Big, fat drops of rain left me drenched this morning and yet - there's serenity. Mostly because tonight is my night to go home - where the gap closes for a brief moment and I feel exactly as I should - wholesome yet me.

I wonder what I'll miss about Mikey this week. Last week I woke up on friday with a slight inkling that I might've missed his arm cushioning my head. It's one of the discoveries of marriage - I keep finding new ways that communicate this love.

It's thursday :)

Wednesday, July 18, 2007

Attached.

and adjusting.

This too will evolve. And that my dear friends is the only certainty as of 5:34pm on a wednesday evening.

Monday, May 28, 2007

May 28 2007

17 days to go.

Woah.

Right now, the only feelings I can accurately identify are those of fear. Everything's got me emotional - it's like i'm all tied up on the inside and everything opens those flood gates. My tear ducts are worn out - overused like coochies on Queen street hoes - willing to spread eagle and let their essence flow at the drop of a dime. Sad, but it's true. In the last few months, I've become that which i despise the most: an overly emotional suck.

The knowledge that a new chapter waits to be written is terrifying. My innards feel frozen - held firmly in a steadfast grip. And sensing my hesitation, my fingers convulse. The pen waiting to be guided with no guidance at all. Ink splatters bring the inside to the outside - a public announcement of this benumbed state.

Me? Married? In 17 Days?

Heart, don't fail me now.

A thousand half baked thoughts rush through my head:

* What will the 17th of June look like once the euphoria of the wedding(s) wear off?
* Me, someone's wife? Are they being for real?
* Leaving home, where my heart is, to move to another person's home?
* My dad...the sweetness of waking to know that he is merely 2 doors and 6 steps to the right of me. Now what?
* My mom's foaming morning coffee and her special dose of motherly jocularity - on a scale of 1 to 10 - how much will this ache, ache?
* Rashmi's reverberating music - my 5am dj - will i miss it or recreate it with an insomniac ipod?
* Kissing Rama's forehead in the morning, every morning before rushing out - a new ritual? or a picture that i lamely stare at?
* Lighting a lamp in my own sami room - who will i pray with? where will i pray?
* My routine will change..it will have to considering the location change
* Nothing will change at my home - my room will stay the same - except for one little technicality - I won't be in my bed everynight
* am i ready not just to love him but to love his family as wholly?
* Where will i put my stuff? not just the physical crap i've accumulated but the emotional bags i let slide in the comfort of my home.

And these are just thoughts for today. Every day this changes. Every moment feels charged by a thousand watts of un-suppressable energy.

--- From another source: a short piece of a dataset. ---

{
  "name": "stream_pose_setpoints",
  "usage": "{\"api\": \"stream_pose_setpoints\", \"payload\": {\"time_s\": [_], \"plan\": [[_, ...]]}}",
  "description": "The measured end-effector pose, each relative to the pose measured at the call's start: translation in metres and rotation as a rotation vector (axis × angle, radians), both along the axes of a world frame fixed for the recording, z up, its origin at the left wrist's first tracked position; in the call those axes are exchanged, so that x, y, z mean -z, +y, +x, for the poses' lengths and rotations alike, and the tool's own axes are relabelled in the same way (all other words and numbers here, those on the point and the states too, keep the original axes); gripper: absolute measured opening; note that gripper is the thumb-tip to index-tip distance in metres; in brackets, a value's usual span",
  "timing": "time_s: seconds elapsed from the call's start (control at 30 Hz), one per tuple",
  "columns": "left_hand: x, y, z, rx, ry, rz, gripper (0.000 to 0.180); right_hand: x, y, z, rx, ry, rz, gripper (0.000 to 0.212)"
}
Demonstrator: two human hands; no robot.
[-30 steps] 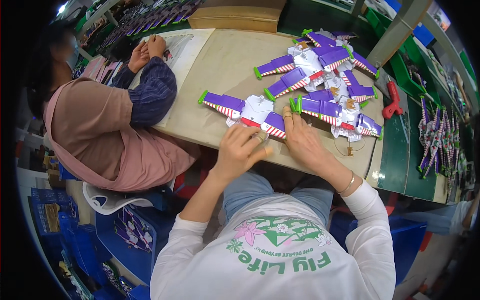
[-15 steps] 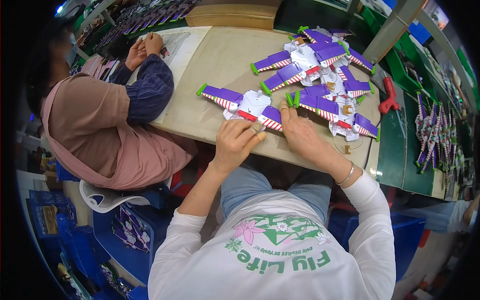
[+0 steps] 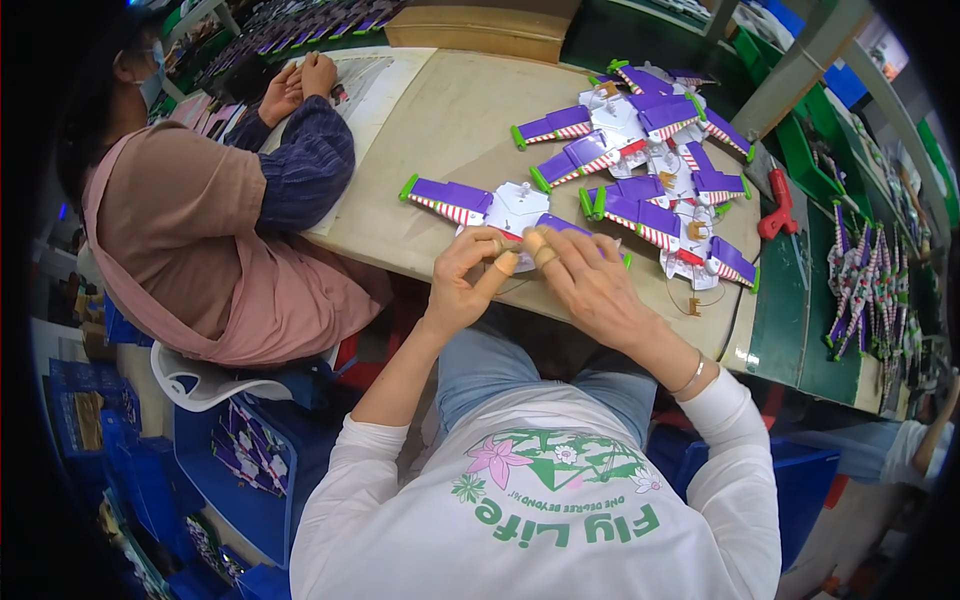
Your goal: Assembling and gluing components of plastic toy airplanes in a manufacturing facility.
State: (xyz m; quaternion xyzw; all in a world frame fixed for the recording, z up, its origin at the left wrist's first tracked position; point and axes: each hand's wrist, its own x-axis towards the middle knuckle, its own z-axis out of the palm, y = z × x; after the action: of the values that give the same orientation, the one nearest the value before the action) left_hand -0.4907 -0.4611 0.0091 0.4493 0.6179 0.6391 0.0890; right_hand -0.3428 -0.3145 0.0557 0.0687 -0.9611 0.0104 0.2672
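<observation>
At the desk's [image 3: 400,225] near edge, the left hand [image 3: 462,288] bends its thumb and forefinger close together; the right hand's [image 3: 592,285] fingers curl over the purple right wing. I cannot tell whether either pinches anything. The winged toy [image 3: 512,208] lies flat on the desk just beyond both hands. Farther right sits a pile of similar toys [image 3: 614,122], then a red glue gun [image 3: 778,208]; a cardboard box [image 3: 482,28] stands at the far edge.

White top [image 3: 400,530], pink-green floral print [image 3: 562,456]; blue jeans [image 3: 482,378]; silvery bracelet [image 3: 692,377].
</observation>
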Motion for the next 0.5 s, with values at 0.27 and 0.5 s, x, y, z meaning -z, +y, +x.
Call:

I don't doubt my feelings for him - he is loved just as he is. What i do doubt is my ability to face a blank page - my ability to turn a page that i absolutely adore re-reading, re-digesting, re-affirming on a daily basis. I fear this clean slate. Another new beginning. Joy? Sure, somewhere admist the fear - it's what keeps this ball rolling.

But the sad thing is....Every new beginning is the end of something else.

And this time, it's the end of a very ritualistic existence that has inadvertantly defined me.

I know they won't love me less or vice versa - if anything, absence makes the heart grow fonder. And in our case, that could mean the beginning of a deeper love amongst all five of us- but I'll miss them. I'll miss this feeling of being completely at ease, completely at home, completely me - 24x7.

18 more sleeps. I can only hope that tonight it wraps me tight and keeps me warm in the comfort of knowing that every friday night at least for the first 6 months while we wait for the condo - that i will return. to this sweet, sweet familiarity.